Records from a data source
───

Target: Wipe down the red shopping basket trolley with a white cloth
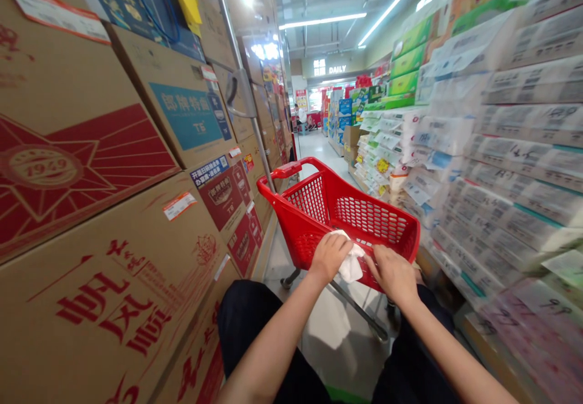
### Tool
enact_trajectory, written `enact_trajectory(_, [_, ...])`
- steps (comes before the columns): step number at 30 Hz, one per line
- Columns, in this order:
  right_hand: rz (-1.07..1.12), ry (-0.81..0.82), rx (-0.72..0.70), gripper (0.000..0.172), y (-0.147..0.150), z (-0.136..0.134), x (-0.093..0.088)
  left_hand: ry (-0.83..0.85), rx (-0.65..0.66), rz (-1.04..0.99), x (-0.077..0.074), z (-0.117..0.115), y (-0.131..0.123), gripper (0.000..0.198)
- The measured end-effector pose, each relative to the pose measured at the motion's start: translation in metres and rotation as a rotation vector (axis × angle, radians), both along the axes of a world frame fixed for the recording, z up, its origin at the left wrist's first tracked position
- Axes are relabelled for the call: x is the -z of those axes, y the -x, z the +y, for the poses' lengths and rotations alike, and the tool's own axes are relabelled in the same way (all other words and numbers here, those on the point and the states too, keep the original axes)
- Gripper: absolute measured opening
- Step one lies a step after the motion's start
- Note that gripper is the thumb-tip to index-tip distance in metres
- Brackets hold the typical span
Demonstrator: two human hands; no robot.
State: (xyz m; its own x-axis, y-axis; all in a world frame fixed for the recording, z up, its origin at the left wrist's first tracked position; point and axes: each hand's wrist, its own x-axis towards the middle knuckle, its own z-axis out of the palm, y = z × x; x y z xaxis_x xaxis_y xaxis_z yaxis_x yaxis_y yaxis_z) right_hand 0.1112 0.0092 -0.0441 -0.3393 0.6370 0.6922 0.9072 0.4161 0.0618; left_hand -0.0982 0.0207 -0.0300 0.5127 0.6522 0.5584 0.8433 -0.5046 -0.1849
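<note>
A red plastic shopping cart (300, 237) with perforated basket walls stands in front of me on wheeled metal legs. My left hand (331, 253) is closed on a white cloth (351, 265), pressed to the near rim of the basket. Part of the cloth hangs down over the outside of the red wall. On the same rim, to the right of the cloth, my right hand (392, 270) grips the edge with its fingers bent over it. The cart's handle (298, 167) points to the far left, beside a metal pole (255, 124).
Stacked cardboard cartons (91, 282) form a wall close on my left. Piles of wrapped paper packs (514, 149) rise close on my right. A pale floor aisle (314, 149) runs ahead between shelves, with a person (302, 115) far off. My knees flank the cart.
</note>
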Motion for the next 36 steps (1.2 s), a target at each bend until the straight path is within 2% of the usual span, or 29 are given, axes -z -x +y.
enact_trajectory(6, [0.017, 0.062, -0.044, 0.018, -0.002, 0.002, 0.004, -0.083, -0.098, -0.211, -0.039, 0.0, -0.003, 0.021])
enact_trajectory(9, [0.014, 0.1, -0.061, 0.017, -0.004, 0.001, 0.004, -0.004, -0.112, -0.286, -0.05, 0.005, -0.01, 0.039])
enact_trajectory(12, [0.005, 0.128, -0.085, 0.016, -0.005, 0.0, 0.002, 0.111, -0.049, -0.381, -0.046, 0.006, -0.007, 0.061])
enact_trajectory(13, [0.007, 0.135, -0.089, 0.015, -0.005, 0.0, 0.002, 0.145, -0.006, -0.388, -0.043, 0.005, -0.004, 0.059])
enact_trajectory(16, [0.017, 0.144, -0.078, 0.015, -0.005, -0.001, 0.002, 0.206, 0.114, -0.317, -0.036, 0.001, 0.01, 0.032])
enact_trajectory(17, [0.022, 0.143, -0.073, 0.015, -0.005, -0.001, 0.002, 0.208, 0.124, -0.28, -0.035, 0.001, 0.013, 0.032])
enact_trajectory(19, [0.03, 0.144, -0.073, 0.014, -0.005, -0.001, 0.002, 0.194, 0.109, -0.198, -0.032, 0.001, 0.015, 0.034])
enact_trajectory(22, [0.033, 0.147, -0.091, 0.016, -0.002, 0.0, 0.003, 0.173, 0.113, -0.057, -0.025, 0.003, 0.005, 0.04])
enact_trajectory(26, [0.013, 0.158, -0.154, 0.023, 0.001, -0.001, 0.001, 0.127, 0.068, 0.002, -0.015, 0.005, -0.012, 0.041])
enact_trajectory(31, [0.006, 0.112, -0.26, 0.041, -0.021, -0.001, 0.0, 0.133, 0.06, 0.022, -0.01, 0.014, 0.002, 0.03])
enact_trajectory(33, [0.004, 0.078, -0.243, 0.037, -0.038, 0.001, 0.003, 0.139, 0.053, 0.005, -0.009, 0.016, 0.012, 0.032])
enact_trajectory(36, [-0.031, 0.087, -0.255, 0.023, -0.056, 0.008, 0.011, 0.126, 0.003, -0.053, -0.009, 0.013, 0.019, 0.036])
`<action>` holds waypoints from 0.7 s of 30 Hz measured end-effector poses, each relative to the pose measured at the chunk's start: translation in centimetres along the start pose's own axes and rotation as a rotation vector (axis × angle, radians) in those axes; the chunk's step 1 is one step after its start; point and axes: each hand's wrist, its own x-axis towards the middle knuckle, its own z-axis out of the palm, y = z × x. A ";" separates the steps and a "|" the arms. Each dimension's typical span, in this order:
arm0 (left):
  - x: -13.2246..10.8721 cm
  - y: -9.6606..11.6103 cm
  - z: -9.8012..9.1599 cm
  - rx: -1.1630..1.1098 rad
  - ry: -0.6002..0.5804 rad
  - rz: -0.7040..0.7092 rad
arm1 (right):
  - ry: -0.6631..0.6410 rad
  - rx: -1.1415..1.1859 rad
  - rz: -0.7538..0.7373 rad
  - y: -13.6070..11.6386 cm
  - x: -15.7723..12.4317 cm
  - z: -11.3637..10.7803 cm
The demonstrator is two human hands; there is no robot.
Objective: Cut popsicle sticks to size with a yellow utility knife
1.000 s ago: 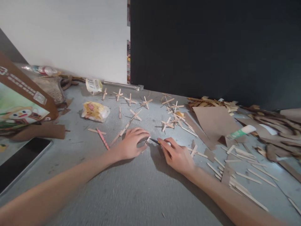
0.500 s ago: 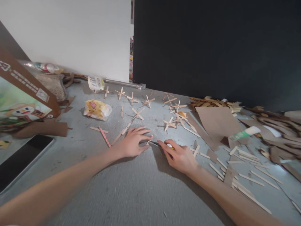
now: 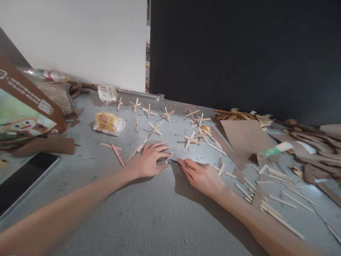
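Note:
My left hand (image 3: pixel 150 160) lies on the grey table (image 3: pixel 149 220) with its fingers pressed down on a short wooden stick (image 3: pixel 167 159). My right hand (image 3: pixel 201 176) is closed around a thin knife with a dark blade (image 3: pixel 174 161), whose tip touches that stick. Most of the stick is hidden under my left fingers. Several glued stick crosses (image 3: pixel 190 139) lie just beyond both hands.
A pink stick (image 3: pixel 116 154) and a yellow wrapped packet (image 3: pixel 108 123) lie to the left. A dark tablet (image 3: pixel 23 179) and a printed cardboard box (image 3: pixel 25 119) sit at the far left. Loose sticks (image 3: pixel 277 199), brown cardboard pieces (image 3: pixel 243 137) and a glue tube (image 3: pixel 274 149) fill the right.
Both hands stay at the same spot. My left fingers have stretched out a little flatter over the stick, and the view has shifted slightly.

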 end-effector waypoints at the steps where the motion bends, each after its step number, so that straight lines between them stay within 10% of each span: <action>1: 0.0 0.0 0.0 0.007 -0.003 0.002 | -0.016 -0.006 -0.004 0.0 0.0 0.0; 21: -0.1 1.4 -0.2 0.154 -0.006 0.036 | -0.221 -0.053 0.051 -2.2 0.7 -1.3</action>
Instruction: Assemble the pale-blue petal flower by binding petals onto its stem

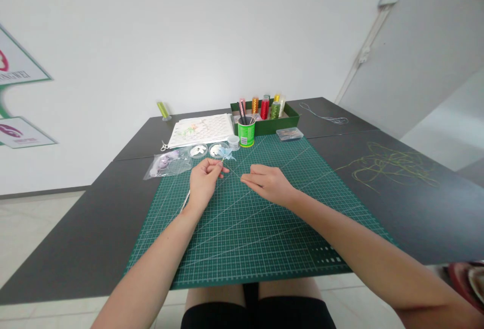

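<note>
My left hand (204, 178) is closed in a pinch on the short stem of a pale blue flower (227, 153), whose petals stick up above the fingertips. A very fine thread (234, 172) runs from the stem toward my right hand (267, 182). The right fingers are pinched together on the thread's other end, a little apart from the left hand. Both hands are above the green cutting mat (242, 238). A thin metal tool (185, 201) lies on the mat, partly hidden by my left wrist.
Behind the hands stand a green can (246, 133) of tools and a green box (291, 118) of thread spools. Small dishes (198, 151), a plastic bag (168, 164), scissors (164, 146), papers (204, 129) and a clear case (289, 134) lie around. Loose green thread (389, 166) lies right.
</note>
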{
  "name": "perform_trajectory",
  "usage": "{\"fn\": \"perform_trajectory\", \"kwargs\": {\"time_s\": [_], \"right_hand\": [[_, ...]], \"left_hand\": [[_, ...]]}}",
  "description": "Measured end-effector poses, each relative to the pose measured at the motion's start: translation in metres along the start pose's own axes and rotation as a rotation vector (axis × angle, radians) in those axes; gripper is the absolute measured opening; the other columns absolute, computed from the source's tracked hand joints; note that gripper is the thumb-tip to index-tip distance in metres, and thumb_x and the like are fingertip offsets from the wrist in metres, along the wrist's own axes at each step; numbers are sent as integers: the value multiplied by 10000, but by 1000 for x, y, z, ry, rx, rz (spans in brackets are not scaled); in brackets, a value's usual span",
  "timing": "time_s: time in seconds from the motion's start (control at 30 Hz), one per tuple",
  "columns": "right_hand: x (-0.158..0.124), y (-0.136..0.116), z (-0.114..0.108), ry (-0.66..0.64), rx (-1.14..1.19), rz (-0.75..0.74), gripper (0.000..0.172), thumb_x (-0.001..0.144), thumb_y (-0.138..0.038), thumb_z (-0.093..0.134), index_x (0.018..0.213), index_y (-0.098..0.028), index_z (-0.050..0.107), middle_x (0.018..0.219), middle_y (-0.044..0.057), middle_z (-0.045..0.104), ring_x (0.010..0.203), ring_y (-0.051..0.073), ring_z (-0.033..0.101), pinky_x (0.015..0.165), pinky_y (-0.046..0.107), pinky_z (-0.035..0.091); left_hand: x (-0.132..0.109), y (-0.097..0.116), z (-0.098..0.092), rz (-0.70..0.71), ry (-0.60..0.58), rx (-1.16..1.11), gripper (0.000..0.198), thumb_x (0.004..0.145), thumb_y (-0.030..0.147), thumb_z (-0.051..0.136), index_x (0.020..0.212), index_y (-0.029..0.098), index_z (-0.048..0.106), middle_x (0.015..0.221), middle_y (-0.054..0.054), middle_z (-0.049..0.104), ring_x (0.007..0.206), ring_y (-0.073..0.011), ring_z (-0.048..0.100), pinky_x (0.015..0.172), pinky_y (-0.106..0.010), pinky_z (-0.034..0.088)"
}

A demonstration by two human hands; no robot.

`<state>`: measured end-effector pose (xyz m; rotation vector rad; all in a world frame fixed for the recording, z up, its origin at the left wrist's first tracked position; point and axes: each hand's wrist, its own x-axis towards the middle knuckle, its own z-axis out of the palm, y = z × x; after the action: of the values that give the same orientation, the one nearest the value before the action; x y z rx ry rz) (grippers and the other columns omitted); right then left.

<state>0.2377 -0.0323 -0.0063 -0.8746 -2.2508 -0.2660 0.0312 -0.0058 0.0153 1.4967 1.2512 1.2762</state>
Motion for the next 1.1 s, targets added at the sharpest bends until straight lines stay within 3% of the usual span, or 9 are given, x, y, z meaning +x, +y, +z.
{"fn": "perform_trajectory", "kwargs": {"time_s": [0.17,0.33,0.53,0.73,1.1], "right_hand": [[2,-8,-7,20,-56,-71,324,1025,-241,433,877,-187,717,694,12,537,652,112,508,582,245,357],[3,-12,-11,53,-97,-39,318,1016,-238,447,843,-217,713,679,10,541,628,114,494,569,251,363],[5,-11,-16,110,-127,-55,299,1011,-228,462,867,-208,724,676,14,561,625,113,503,583,246,389],[5,-4,-19,132,-71,1,293,1009,-251,470,885,-212,732,682,15,556,647,119,524,610,245,413],[5,12,-14,156,-21,167,269,995,-303,514,915,-212,754,713,24,599,666,125,573,631,241,440]], "left_hand": [[-3,0,1,26,-9,207,201,827,373,602,810,181,656,702,-19,757,579,-149,631,630,-259,464],[-6,-1,0,92,-64,388,113,834,274,577,792,198,651,704,10,758,645,-165,681,650,-263,465],[-9,-4,2,207,-211,526,110,829,206,580,760,217,664,721,20,757,661,-165,690,657,-265,450],[-14,-4,7,430,-316,801,87,846,181,596,800,218,660,646,48,699,598,-143,610,870,-361,403],[-23,-2,8,650,-542,768,90,887,196,547,838,220,619,722,50,717,644,-119,635,978,-371,365]]}}
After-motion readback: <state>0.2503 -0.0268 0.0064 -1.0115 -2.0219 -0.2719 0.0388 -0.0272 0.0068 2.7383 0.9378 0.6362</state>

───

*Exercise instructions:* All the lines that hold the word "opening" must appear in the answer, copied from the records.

*Solution:*
- Gripper: absolute measured opening
  "description": "Measured end-effector poses, each relative to the pose measured at the motion's start: translation in metres along the start pose's own axes and rotation as a rotation vector (axis × angle, radians) in those axes; gripper is the absolute measured opening; the other columns absolute, computed from the source's tracked hand joints; note that gripper is the thumb-tip to index-tip distance in metres, and thumb_x and the like are fingertip offsets from the wrist in metres, along the wrist's own axes at each step; numbers are sent as integers: the value multiplied by 10000, but by 1000 for x, y, z, ry, rx, rz (spans in brackets are not scaled); in brackets, a value's usual span",

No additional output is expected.